Start of Records for the task

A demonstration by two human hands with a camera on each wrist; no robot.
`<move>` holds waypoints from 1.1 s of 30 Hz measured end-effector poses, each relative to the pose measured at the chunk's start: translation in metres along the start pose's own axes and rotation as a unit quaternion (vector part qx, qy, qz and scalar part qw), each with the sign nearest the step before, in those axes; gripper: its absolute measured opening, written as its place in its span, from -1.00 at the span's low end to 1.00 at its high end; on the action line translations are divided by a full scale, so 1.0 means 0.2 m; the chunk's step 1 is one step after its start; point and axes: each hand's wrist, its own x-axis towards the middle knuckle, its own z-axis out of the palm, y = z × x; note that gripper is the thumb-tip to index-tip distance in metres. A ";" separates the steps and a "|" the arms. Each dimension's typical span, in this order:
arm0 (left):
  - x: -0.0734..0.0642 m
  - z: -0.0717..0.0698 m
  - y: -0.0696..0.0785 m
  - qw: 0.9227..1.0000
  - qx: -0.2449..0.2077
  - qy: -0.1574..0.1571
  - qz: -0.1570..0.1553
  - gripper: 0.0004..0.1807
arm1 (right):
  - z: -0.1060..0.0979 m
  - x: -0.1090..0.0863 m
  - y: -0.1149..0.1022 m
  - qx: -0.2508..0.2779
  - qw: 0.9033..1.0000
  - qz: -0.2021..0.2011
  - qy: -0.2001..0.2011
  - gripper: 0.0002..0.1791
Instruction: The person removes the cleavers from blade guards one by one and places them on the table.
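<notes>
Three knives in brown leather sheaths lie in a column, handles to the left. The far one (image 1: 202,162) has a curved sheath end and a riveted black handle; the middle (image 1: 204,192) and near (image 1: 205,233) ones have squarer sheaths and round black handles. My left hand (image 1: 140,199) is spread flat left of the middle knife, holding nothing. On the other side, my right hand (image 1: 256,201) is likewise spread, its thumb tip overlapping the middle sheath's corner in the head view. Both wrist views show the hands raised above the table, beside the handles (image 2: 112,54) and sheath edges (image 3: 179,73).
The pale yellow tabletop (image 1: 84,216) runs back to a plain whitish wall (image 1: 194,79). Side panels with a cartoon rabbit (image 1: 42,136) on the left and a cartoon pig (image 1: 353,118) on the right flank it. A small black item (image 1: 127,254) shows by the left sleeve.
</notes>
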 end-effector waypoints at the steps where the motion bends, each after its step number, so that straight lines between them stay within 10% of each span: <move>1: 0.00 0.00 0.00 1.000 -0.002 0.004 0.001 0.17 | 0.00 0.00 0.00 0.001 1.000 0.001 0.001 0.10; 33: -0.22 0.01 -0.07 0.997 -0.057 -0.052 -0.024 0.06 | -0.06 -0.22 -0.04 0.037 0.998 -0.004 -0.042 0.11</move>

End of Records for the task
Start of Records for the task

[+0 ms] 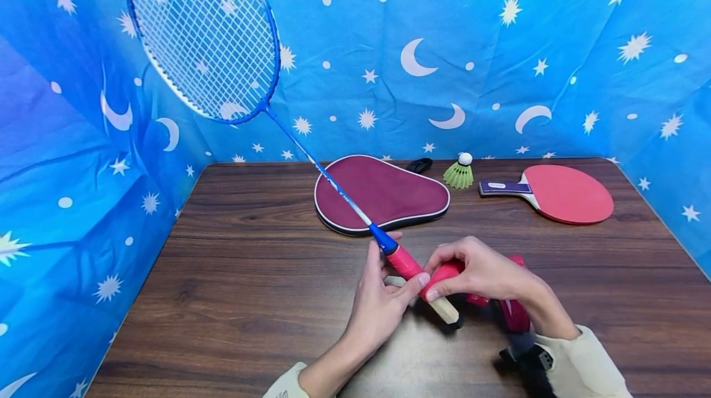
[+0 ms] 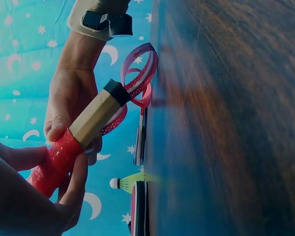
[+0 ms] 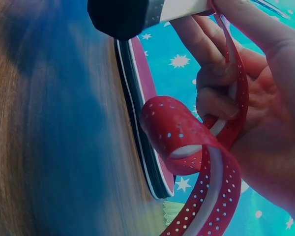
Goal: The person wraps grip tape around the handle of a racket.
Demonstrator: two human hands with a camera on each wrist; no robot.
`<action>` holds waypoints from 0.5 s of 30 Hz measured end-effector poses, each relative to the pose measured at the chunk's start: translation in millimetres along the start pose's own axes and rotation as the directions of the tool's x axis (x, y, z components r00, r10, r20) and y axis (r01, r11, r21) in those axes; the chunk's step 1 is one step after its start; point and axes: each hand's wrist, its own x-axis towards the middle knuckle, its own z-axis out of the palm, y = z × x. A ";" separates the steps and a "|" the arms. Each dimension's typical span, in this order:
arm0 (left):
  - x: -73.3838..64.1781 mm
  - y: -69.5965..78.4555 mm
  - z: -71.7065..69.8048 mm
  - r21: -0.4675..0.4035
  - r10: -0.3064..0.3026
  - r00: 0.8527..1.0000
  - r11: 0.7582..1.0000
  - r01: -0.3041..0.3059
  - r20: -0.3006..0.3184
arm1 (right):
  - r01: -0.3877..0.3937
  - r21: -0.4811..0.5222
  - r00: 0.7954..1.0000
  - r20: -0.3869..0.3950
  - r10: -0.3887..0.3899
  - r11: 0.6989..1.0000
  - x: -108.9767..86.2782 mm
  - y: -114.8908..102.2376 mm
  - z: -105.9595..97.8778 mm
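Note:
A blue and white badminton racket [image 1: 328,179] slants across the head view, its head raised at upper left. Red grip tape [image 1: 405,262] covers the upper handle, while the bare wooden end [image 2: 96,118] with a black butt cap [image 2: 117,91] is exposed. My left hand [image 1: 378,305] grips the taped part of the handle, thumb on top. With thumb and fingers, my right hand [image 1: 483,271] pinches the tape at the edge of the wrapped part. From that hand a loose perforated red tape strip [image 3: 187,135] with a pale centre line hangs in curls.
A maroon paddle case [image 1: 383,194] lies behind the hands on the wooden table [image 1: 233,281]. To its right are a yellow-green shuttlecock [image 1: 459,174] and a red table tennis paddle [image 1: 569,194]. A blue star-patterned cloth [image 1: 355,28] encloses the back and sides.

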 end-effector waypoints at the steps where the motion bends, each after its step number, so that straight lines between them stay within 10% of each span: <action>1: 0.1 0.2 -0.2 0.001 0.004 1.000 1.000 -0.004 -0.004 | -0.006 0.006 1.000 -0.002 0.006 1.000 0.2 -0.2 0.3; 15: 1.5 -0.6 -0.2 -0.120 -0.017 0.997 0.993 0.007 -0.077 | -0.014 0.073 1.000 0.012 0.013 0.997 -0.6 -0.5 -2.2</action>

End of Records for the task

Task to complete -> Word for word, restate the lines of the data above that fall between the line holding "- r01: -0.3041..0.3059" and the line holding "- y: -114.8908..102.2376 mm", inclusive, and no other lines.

Exercise result ->
  - r01: -0.3041..0.3059
  - r20: -0.3006..0.3184
arm1 (right):
  - r01: -0.3877..0.3937
  - r21: -0.4811..0.5222
  - r00: 0.7954..1.0000
  - r20: -0.3869..0.3950
  - r10: -0.3887..0.3899
  - r11: 0.6989..1.0000
  - x: -108.9767..86.2782 mm
  - y: -114.8908..102.2376 mm

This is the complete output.